Insomma non hanno né le sembianze né i caratteri degli statisti. I nani della politica, peraltro, non sono solo loro, ma l’esercito è vasto. Pochi sono i politici normali e pochissimi quelli al di sopra della media.
Ricordiamo ancora una volta che la responsabilità di quanto precede è di metà dei cittadini che eleggono codeste mezze figure, mentre l’altra metà non va a votare, con ciò facendo vincere i mediocri.

Una volta si parlava della maggioranza silenziosa, ma questa andava a votare. Oggi resta silenziosa, ma non si prende il disturbo di mettere la scheda nell’urna. Questo comportamento agevola le truppe cammellate, cioè quegli elettori che sono inquadrati e spinti dagli apparati di partito.

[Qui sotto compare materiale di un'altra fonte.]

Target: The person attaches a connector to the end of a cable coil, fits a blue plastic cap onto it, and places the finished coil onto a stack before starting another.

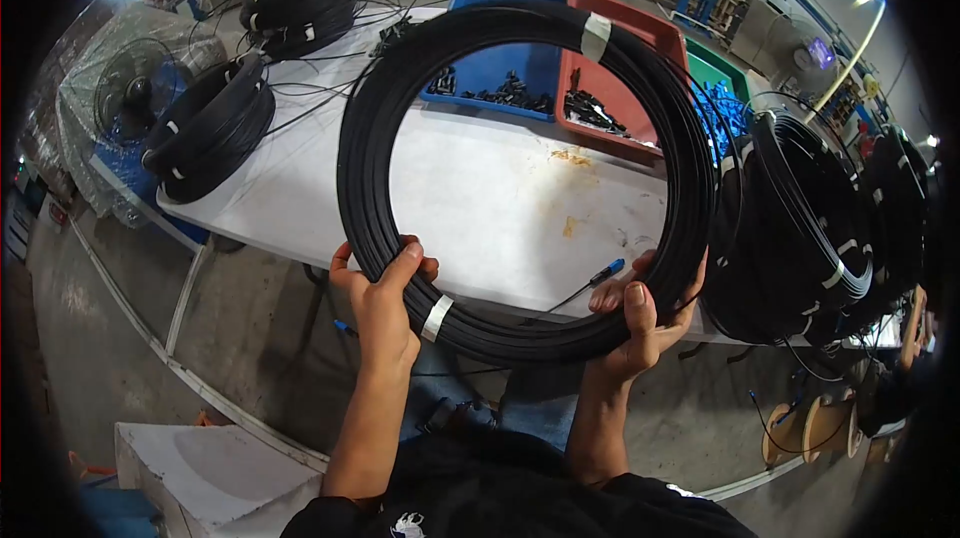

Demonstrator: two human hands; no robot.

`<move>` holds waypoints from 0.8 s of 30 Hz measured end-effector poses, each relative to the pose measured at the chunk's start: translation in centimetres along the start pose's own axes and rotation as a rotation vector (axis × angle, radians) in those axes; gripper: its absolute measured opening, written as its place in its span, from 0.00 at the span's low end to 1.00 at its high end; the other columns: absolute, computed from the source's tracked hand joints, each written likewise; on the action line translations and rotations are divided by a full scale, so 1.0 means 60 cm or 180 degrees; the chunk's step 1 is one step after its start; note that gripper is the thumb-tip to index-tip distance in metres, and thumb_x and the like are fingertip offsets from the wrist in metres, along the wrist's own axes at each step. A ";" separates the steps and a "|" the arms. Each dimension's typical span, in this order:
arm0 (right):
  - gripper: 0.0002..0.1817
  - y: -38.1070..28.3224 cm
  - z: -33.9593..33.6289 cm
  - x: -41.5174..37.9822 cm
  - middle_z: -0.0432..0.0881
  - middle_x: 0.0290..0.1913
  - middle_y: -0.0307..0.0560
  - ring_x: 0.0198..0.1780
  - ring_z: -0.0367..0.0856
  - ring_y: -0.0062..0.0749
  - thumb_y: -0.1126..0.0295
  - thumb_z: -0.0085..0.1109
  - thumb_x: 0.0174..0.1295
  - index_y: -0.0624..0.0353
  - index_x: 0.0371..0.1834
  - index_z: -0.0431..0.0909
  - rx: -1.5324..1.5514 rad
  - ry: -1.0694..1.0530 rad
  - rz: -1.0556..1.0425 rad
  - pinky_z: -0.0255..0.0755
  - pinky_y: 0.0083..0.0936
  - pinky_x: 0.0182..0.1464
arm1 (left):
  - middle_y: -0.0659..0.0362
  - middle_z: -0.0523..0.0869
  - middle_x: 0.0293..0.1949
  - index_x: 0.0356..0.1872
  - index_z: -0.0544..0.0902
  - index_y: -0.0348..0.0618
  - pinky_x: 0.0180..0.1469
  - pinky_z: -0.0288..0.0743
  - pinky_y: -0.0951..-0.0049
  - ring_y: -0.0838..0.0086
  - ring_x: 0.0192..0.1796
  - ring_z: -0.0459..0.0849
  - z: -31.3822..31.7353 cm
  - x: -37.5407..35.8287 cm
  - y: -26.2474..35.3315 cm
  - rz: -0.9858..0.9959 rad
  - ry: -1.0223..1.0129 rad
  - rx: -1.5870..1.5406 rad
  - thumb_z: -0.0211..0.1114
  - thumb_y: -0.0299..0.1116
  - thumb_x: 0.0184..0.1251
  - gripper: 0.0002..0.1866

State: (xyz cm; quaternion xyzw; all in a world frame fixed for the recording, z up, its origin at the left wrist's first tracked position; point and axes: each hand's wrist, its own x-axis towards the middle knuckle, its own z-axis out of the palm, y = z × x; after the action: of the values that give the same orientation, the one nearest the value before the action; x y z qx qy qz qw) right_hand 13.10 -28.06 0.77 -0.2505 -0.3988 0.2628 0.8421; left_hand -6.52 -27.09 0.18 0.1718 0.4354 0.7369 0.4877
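A large coil of black cable (365,153) is held up over the near edge of the white table (480,178). White tape wraps it at the top and at the lower left. My left hand (385,288) is closed round its lower left side, thumb in front. At the lower right my right hand (650,318) grips the coil, thumb in front and fingers behind. A cable end with a blue connector (606,270) shows through the ring, near my right fingers. Another blue tip (345,328) hangs below my left hand.
Blue (500,106), red (640,146) and green (712,63) bins of small parts stand behind the coil. More black coils are stacked at the left (210,128) and right (790,228). A white box (220,473) is at lower left, wooden spools (830,428) at lower right.
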 end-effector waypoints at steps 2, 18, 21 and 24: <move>0.42 0.001 -0.003 -0.009 0.75 0.45 0.62 0.21 0.75 0.26 0.79 0.59 0.58 0.68 0.78 0.53 0.0020 0.0080 0.0101 0.76 0.27 0.22 | 0.49 0.83 0.38 0.68 0.46 0.49 0.41 0.83 0.66 0.64 0.36 0.87 0.003 -0.008 -0.007 0.0169 0.0256 0.0323 0.68 0.19 0.64 0.42; 0.34 0.030 -0.031 -0.038 0.78 0.36 0.47 0.20 0.74 0.24 0.79 0.65 0.59 0.66 0.70 0.63 -0.0257 0.0780 0.0923 0.75 0.27 0.22 | 0.26 0.77 0.59 0.67 0.57 0.40 0.64 0.64 0.45 0.40 0.62 0.76 -0.040 -0.026 -0.014 0.1446 -0.0569 0.4216 0.61 0.43 0.75 0.30; 0.23 0.037 -0.039 -0.046 0.77 0.32 0.43 0.20 0.74 0.23 0.79 0.63 0.61 0.65 0.60 0.69 -0.0331 0.0847 0.1140 0.75 0.28 0.22 | 0.26 0.80 0.55 0.68 0.58 0.41 0.62 0.70 0.46 0.36 0.59 0.80 -0.040 -0.024 -0.010 0.1399 -0.0481 0.3965 0.61 0.45 0.75 0.31; 0.18 0.040 -0.037 -0.048 0.76 0.30 0.42 0.21 0.75 0.24 0.79 0.62 0.61 0.64 0.54 0.70 -0.0303 0.1133 0.1354 0.75 0.28 0.23 | 0.32 0.84 0.52 0.67 0.60 0.41 0.58 0.76 0.55 0.42 0.53 0.86 -0.055 -0.020 -0.005 0.1682 -0.0418 0.3954 0.57 0.43 0.78 0.27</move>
State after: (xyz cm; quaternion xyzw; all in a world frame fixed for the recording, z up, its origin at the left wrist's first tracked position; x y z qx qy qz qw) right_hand 12.75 -28.59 -3.56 -0.4101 -0.1949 0.3665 0.8121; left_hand -8.04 -29.65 -1.69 0.5652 0.6909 0.4324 0.1273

Il Movimento Cinque Stelle, che non ha alcun apparato, nelle ultime elezioni amministrative è crollato. Gli altri partiti strutturati, invece, hanno in qualche modo retto. Ma resta il fatto – ripetiamo – che metà degli elettori ha disertato le urne.

Una responsabilità di quanto precede è dell’informazione della carta stampata, radio-televisiva e soprattutto digitale. Ormai, nel mondo dell’internet, tutti possono scrivere qualunque bestialità, tanto nessuno li punisce, con la conseguenza che, bestialità dopo bestialità, la loro diffusione è a macchia d’olio.

Siccome chi opera nel digitale – in genere – non ha tante capacità di discernimento, beve qualunque panzana e la gira, la trasferisce, cosicché quel mondo è pieno di fake news, che gran parte degli internauti fa fatica a comprendere, anzi contribuisce alla loro deleteria circolazione.

Ricordate il famoso dramma in tre atti di Pirandello “Il giuoco delle parti”, in cui il drammaturgo mette in scena il cosiddetto “sentimento del contrario”? Sembra scritto apposta per i due avversari Letta&Salvini, che si affannano in un finto duello nel quale mai nessuno vince o perde. Una finzione continua che ci richiama alla mente anche il famoso film The Truman show.

Il guaio è, però, che loro agiscono incidendo le carni dei cittadini e quindi si muovono come se ognuno avesse ragione, dimenticando che invece ha torto.

Per fortuna c’è Mario Draghi che tira dritto, ascolta tutti (loro compresi), prende decisioni, quasi irrevocabili, e fa approvare i provvedimenti con o senza fiducia.
Il guaio per l’ex presidente della Bce è che a valle ha una burocrazia – statale, regionale e comunale – che non funziona. Ma è proprio dai piani bassi che devono pervenire i progetti – redatti in conformità con le norme europee -, che poi dovranno essere inviati all’Unione in modo da utilizzare le risorse del Pnrr.

Per fortuna vi sono progetti per decine di miliardi redatti da Enti come Ferrovie, Eni, Enel che sono fatti bene e quindi potranno ricevere i finanziamenti e realizzarli nei tempi previsti. Ricordiamo, infatti, che le opere vanno completate, in tutto o in parte, entro il 2026. I tempi sono contingentati, per cui nei prossimi cinque anni o si realizzano le opere e i servizi, oppure i finanziamenti si perdono.

Letta&Salvini dovrebbero capire questa esigenza tassativa e muoversi di conseguenza, senza far perdere tempo al Governo e al Parlamento, anzi spingendo i propri parlamentari per accelerare le riforme e tutti i provvedimenti amministrativi conseguenti.

Non sappiamo se essi riusciranno a mettere i propri interessi di partito o di parte al di sotto di quelli del popolo italiano, ma sarebbe auspicabile che ciò accadesse anche per dare il buon esempio a tutti gli altri partiti, compresi quelli che stanno scomparendo, perché il disordine, il lassismo sono comportamenti deleteri che vanno condannati senza se e senza ma.